Pages

SyntaxHighlighter

Monday, December 7, 2020

DOW Sort

Sorting data in ascending or descending order is a very easy and straightforward process.  However, there are times when a simple sort does not suffice.  Consider a scenario of submitting a large number of processes in a SAS grid environment that has a limit on the number of active parallel processes.

In that scenario, you will want to mix tasks that take a long time with those quicker running tasks.  There is normally a key driver that can be used to identify longer running processes.  The number of rows and columns are prime candidates to sort the data.

This example uses the available SASHELP.CLASS data set and sorts it by age and height in ascending order.  The ability to read SAS data sets in random order via the POINT= option in a SET statement make this relatively easy.  The idea is to read the highest or last row with the first X rows that are lower in value.  The technique used is a variant of the DOW Loop created and popularized by SAS Gurus Don Henderson, Paul Dorfman and Ian Whitlock.

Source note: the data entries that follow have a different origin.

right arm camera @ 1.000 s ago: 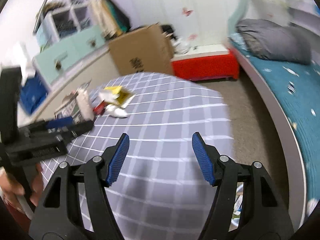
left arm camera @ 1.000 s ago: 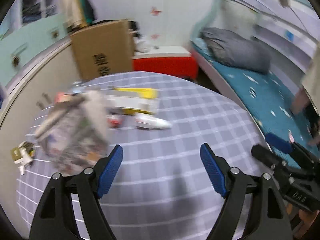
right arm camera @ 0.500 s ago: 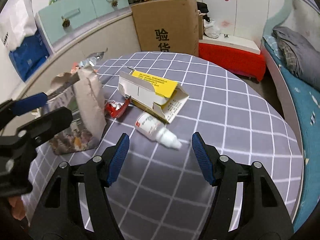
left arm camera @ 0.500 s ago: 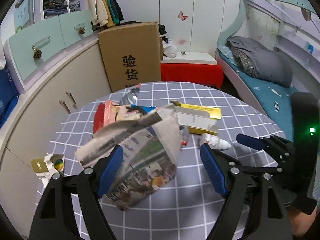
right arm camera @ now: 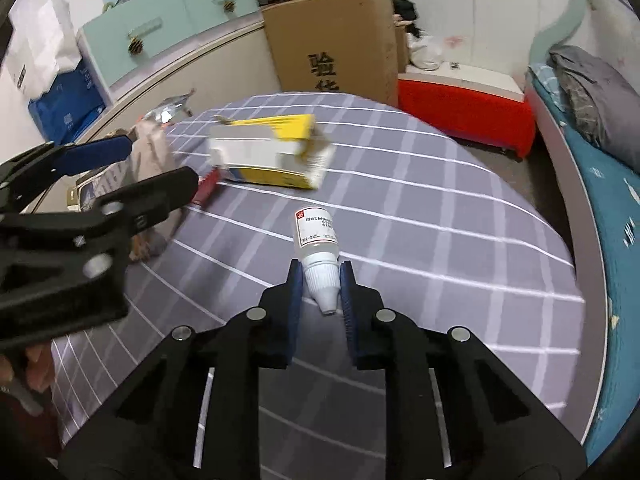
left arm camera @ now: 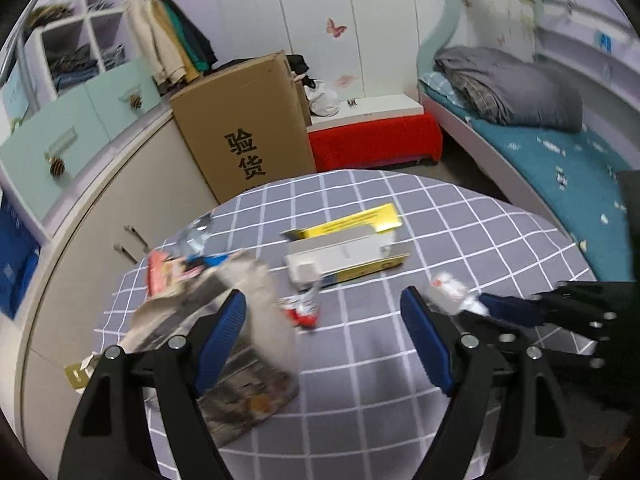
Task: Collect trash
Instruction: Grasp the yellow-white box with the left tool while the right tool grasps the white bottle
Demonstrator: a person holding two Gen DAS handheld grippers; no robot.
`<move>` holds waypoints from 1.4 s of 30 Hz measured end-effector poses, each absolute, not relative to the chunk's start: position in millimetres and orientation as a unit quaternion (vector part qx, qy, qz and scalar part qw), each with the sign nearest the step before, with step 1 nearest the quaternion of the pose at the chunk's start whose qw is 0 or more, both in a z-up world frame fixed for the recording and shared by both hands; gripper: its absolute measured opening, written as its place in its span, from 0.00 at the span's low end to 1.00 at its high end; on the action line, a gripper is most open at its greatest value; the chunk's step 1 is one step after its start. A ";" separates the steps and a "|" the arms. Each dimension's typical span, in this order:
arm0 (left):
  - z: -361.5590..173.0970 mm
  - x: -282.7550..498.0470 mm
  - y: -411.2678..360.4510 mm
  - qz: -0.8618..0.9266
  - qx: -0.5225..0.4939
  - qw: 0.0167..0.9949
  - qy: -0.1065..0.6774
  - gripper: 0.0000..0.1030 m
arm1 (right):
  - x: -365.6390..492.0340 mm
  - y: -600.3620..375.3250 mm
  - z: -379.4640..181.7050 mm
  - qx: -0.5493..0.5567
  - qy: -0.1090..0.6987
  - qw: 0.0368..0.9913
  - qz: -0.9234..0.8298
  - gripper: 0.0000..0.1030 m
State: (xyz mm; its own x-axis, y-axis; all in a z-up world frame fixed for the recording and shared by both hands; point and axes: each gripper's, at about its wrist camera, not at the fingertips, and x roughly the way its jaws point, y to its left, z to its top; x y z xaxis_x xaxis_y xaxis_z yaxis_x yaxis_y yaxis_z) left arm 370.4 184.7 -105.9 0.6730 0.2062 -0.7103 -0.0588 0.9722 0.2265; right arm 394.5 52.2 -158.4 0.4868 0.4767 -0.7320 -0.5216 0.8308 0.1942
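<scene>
The right gripper (right arm camera: 320, 292) points down at a slant; its jaws have just been closing and now its blue pads (right arm camera: 295, 292) press both sides of a small white bottle's (right arm camera: 318, 248) cap. The left gripper (left arm camera: 322, 340) also tilts downward, jaws wide apart, nothing pinched between its pads (left arm camera: 222, 340). Fingers (right arm camera: 34, 364) of the left hand show behind its handle.

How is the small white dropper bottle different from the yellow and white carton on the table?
The white dropper bottle is small and round, with a cap; the yellow and white carton is larger and flat-sided, with its flap open. The bottle's cap sits between the closed pads of the right gripper, whose jaws have just been closing; nothing grips the carton. Both are over the checked tablecloth.
</scene>
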 end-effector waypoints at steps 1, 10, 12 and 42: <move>-108.0 373.9 178.8 0.073 0.099 0.908 0.399 0.76 | 396.4 38.2 -159.1 -0.016 0.415 0.865 0.282 0.19; -132.6 430.1 133.2 0.149 0.159 0.881 0.420 0.76 | 421.8 -20.6 -156.9 0.068 0.399 0.878 0.256 0.19; -142.0 445.7 129.0 0.172 0.173 0.867 0.435 0.76 | 426.5 -22.7 -157.0 0.077 0.400 0.875 0.262 0.19; -101.5 338.0 132.4 0.030 0.054 0.908 0.413 0.07 | 373.7 -24.2 -138.3 0.087 0.376 0.882 0.271 0.16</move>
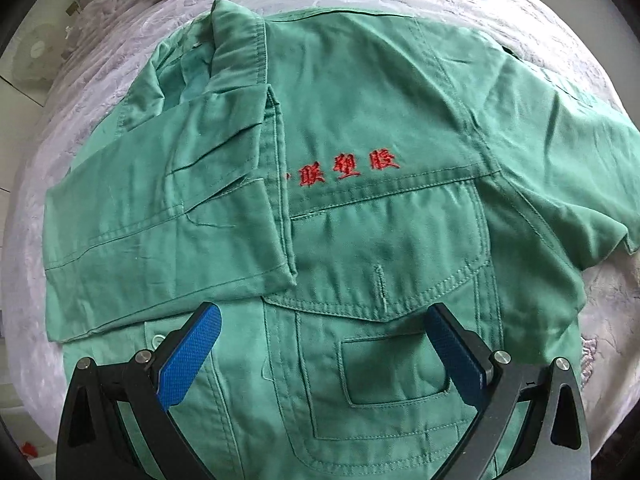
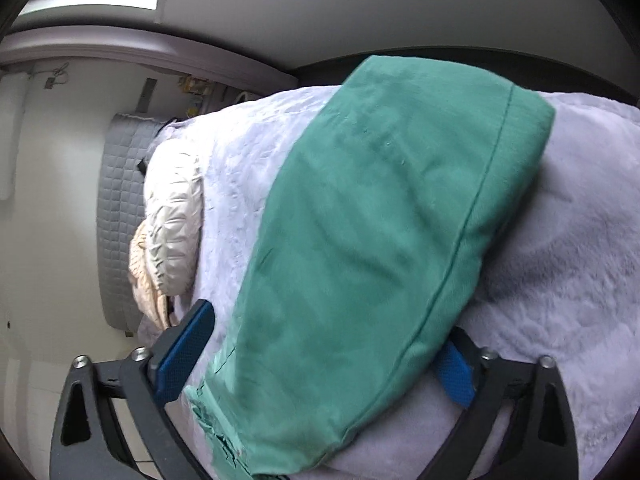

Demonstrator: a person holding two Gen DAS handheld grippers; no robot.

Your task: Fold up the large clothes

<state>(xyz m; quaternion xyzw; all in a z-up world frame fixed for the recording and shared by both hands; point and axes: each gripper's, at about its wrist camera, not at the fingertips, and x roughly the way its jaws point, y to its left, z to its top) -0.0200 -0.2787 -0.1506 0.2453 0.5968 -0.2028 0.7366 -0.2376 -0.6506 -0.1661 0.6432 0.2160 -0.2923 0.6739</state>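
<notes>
A green work jacket lay front-up on the bed's pale lilac blanket, one sleeve folded across its chest on the left, red embroidered characters above the flapped chest pocket. The left hand-held gripper hung over the near part of the jacket, jaws spread wide and holding nothing. The right hand-held gripper was also wide open, its blue pads on either side of the jacket's other sleeve without gripping it. A cream quilted garment lay at the blanket's far-left edge.

Red embroidered characters "联塑胶" stand on the green work jacket above its chest pocket.
</notes>
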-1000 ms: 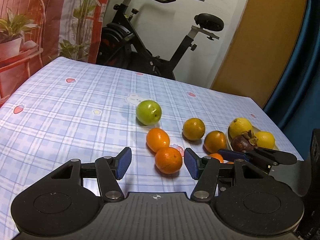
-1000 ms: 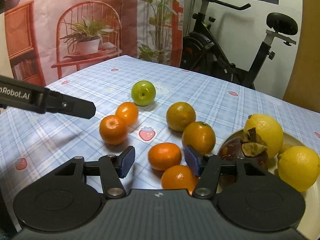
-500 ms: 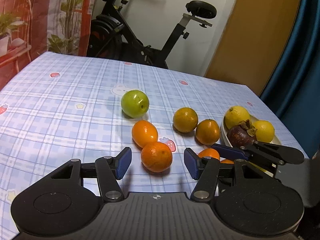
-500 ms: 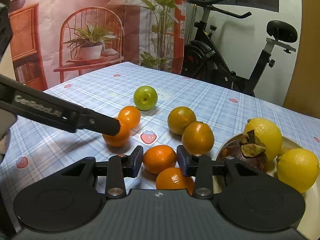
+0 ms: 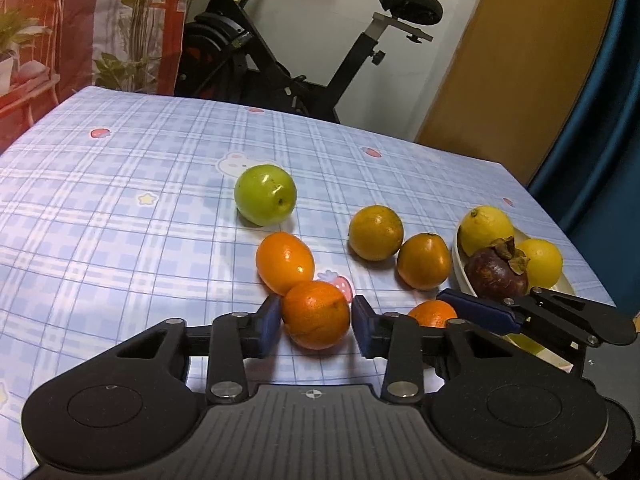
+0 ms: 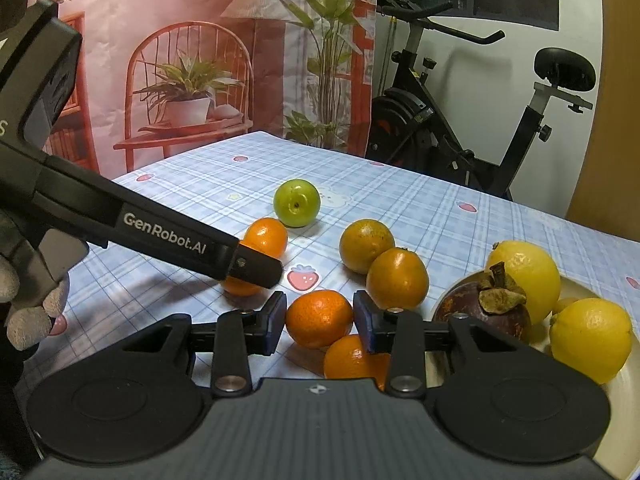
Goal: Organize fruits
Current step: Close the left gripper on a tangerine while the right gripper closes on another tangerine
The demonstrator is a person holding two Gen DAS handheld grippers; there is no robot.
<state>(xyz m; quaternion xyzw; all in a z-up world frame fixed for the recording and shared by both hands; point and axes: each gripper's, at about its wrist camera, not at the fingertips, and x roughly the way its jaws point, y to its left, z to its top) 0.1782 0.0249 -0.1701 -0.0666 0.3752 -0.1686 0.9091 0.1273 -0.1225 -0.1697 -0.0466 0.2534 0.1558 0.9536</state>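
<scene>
Two hand-held grippers work a spread of fruit on a desk (image 5: pixel 120 200) under a blue checked cloth. The left gripper (image 5: pixel 316 322) has an orange (image 5: pixel 316 314) between its blue fingers (image 5: pixel 269 326), which are closing; both pads look to be touching its sides, with the fruit sitting on the cloth. A second, oval orange (image 5: pixel 285 261) lies touching it just behind.

The right gripper (image 6: pixel 320 322) has its fingers (image 6: pixel 276 320) closed narrowly on a mandarin (image 6: pixel 319 318), pads against either side, the fruit resting on the desk. Another mandarin (image 6: pixel 346 358) sits just in front of the camera, partly hidden under the right finger.

A green apple (image 6: pixel 297 208) stands farther back near the middle of the desk. Two duller oranges (image 6: pixel 366 245) lie touching each other between the apple and a pale plate (image 6: pixel 616 396) at the right edge. The plate holds two lemons (image 6: pixel 528 276) and a dark mangosteen (image 6: pixel 482 312).

A gloved hand (image 6: pixel 28 304) grips the left gripper's handle at the far left of the right wrist view. An exercise bike (image 5: pixel 280 52) stands behind the desk.
</scene>
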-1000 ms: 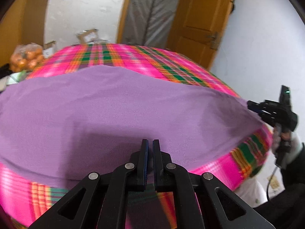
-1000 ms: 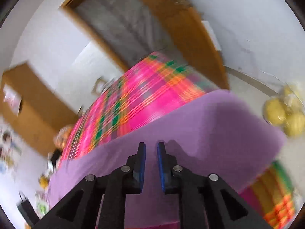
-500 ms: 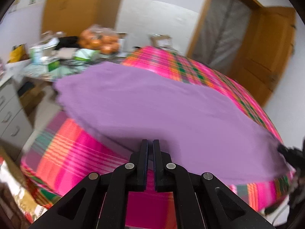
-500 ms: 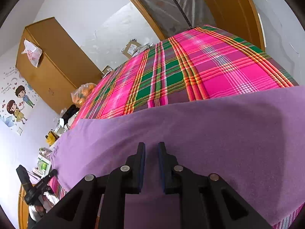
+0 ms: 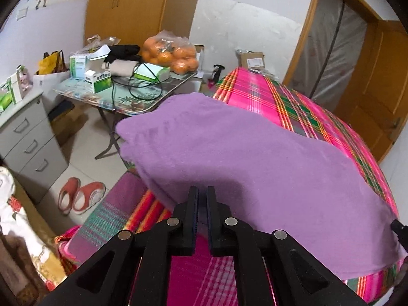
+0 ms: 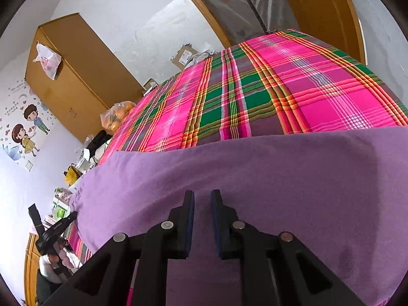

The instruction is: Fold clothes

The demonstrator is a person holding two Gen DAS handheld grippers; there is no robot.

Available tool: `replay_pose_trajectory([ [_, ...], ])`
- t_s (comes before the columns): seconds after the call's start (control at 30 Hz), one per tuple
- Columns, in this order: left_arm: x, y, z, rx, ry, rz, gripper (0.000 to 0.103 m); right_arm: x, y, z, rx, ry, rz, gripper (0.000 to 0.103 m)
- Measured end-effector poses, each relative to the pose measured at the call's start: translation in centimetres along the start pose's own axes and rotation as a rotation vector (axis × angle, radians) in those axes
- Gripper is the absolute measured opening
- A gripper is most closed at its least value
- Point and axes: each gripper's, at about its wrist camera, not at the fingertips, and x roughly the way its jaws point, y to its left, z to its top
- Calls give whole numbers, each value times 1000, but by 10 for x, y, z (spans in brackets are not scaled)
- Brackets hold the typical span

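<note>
A purple fleece cloth lies across the near part of a bed with a pink plaid cover. Its left end shows two layers. My left gripper sits at the cloth's near edge. Its jaws are opening, a narrow slit with purple cloth in it. In the right wrist view the cloth fills the foreground over the plaid cover. My right gripper holds a steady small gap with cloth between the pads. The left gripper shows there at the cloth's left corner, in a gloved hand. The right gripper's tip touches the cloth's right end.
Left of the bed stands a glass-topped folding table with boxes, cables and a bag of oranges. A grey drawer cabinet and red slippers are on the floor side. A wooden wardrobe and a door stand behind.
The left wrist view has swung left, and the table, cabinet and slippers now show. Both grippers slid sideways while staying at the cloth's edge. The left jaws stand slightly wider.
</note>
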Motion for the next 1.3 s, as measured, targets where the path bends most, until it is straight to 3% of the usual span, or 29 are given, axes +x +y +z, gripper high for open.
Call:
replay_pose_trajectory([
  [0.27, 13, -13, 28, 35, -40, -22, 7, 13, 23, 7, -48, 24, 31, 15],
  [0.4, 35, -7, 32, 34, 25, 33, 7, 22, 29, 9, -58, 38, 42, 15],
  [0.57, 26, -11, 40, 51, 6, 38, 7, 33, 40, 14, -67, 59, 60, 15],
  [0.6, 25, -19, 45, 66, -7, 10, 7, 36, 45, 16, -72, 64, 67, 15],
  [0.7, 30, -40, 60, 96, -27, -49, 7, 54, 73, 27, -114, 85, 129, 15],
  [0.83, 52, -64, 83, 151, -18, -71, 7, 91, 116, 42, -126, 142, 234, 15],
  [0.97, 86, -60, 94, 158, 43, -28, 7, 140, 138, 53, -41, 223, 312, 15],
  [1.03, 103, -50, 94, 139, 89, 22, 7, 162, 135, 54, 8, 248, 304, 15],
  [1.07, 104, -43, 93, 114, 92, 7, 7, 171, 126, 53, 66, 265, 295, 14],
  [1.1, 105, -37, 92, 89, 95, -7, 9, 180, 116, 52, 127, 281, 286, 2],
  [1.13, 105, -31, 92, 66, 98, -18, 10, 185, 104, 52, 201, 285, 320, 0],
  [1.23, 104, -23, 90, 41, 96, -23, 9, 181, 95, 54, 263, 265, 314, 0],
  [1.3, 102, -27, 89, 66, 91, -8, 9, 175, 108, 57, 228, 247, 314, 9],
])
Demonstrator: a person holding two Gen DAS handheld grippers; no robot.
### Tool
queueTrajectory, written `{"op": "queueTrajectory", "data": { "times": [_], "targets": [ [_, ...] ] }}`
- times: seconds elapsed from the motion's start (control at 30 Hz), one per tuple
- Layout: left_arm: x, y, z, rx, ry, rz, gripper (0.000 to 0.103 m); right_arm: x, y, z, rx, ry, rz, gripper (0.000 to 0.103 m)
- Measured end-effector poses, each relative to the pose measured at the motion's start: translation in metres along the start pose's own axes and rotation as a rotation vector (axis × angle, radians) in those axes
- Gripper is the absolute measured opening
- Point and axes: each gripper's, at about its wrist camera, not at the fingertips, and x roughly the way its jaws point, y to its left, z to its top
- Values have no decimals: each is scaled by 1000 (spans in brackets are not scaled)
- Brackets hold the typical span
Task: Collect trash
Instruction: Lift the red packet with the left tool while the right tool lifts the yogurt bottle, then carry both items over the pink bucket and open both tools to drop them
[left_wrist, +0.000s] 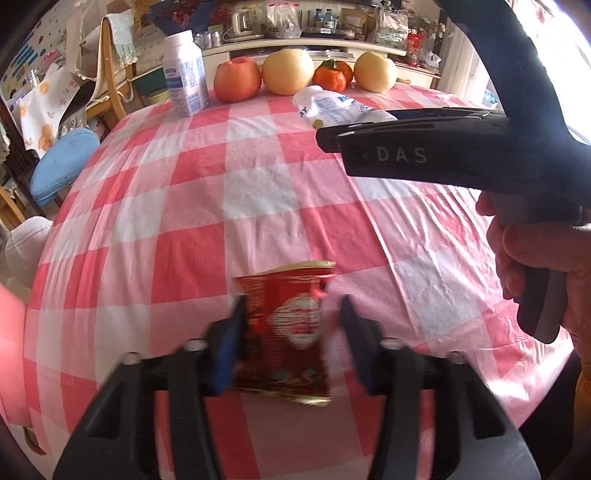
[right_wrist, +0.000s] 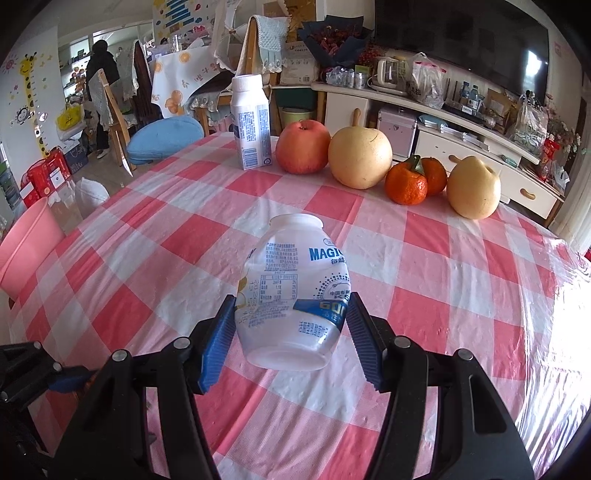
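Blue-padded fingers of the left gripper (left_wrist: 291, 325) stood nearest the left wrist camera, one on each side of a red snack wrapper (left_wrist: 286, 332) that lay flat on the pink-and-white checked tablecloth (left_wrist: 221, 177). Motion blur smeared both pads; the jaws looked slack, the left pad at the wrapper's edge and the right pad just clear of it, so the wrapper seemed released rather than pinched. Beyond the wrapper, toward the far edge of the cloth, stood a white milk carton (left_wrist: 185, 75), and beside it a row of fruit: a red apple (left_wrist: 236, 79), a large yellow pear (left_wrist: 288, 72), two mandarins (left_wrist: 332, 75) and a smaller pear (left_wrist: 375, 72). To the right of the wrapper a hand (left_wrist: 535, 254) gripped the handle of the other tool, which carried a white plastic bottle (left_wrist: 332, 107) in front of the fruit. In the right wrist view the right gripper (right_wrist: 291, 343) was clenched on that white plastic bottle (right_wrist: 295, 291), its ribbed blue pads pressing both sides of the lower body, the open mouth pointing away toward the fruit and the base raised off the cloth. Left of the bottle, past the table's edge, sat a pink bin (right_wrist: 29, 251), with a blue chair cushion (right_wrist: 164, 138) farther back near the carton.
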Motion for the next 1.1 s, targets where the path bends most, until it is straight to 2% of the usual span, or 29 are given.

The below data set is sorted by age and height.



The following data set shows the result of reading the last row then the top 5 rows.  After that the second to the last row is output followed by rows 6 through 10



/*******************************************************************************

     Program: sort_dow.sas

      Author: Tom Bellmer

     Created: 12/07/2020 @ 1:25:37 PM

SAS Version: SAS 9.4 (TS1M6)

          OS: LIN X64

     Purpose: Places subrows under the highest value via a DOW loop

       Notes: Assumes the input data set is sorted in ascending order

              will be used to stuff low value rows below high for RSUBMITS

              to reduce expected time in each parallel session

 

                             Modifications in descending order

FL-YYYYMMDD                             Description

----------- --------------------------------------------------------------------

 

         1    1    2    2    3    3    4    4    5    5    6    6    7    7    8

....5....0....5....0....5....0....5....0....5....0....5....0....5....0....5....0

*******************************************************************************/

 

%macro sort_dow(

    dsnin   =

  , subrows = 5

  , dsnout  = sort_dow

);

 

  %if not %sysfunc(exist(&dsnin)) %then %do;

    %put %str(E)RROR: Invalid input data set: &dsnin..;

    %return;

  %end;

 

  data &dsnout;

    if 0 then set &dsnin nobs = totobs;

 

    do until(totobs = i);

      set &dsnin point = totobs;

      totobs = totobs - 1;

      output;

      if totobs = i then stop;

 

      do _n_ = 1 to &subrows;

        i + 1;

        set &dsnin point = i;

        output;

        if totobs = i then stop;

      end;

    end;

    stop;

  run;

%mend;

 

/*EOF: sort_dow.sas */

 

 

 

proc sort data = sashelp.class out = class;

  by age height;

run;

 

%sort_dow(

    dsnin   = class

  , subrows = 5

  , dsnout  = sort_dow

);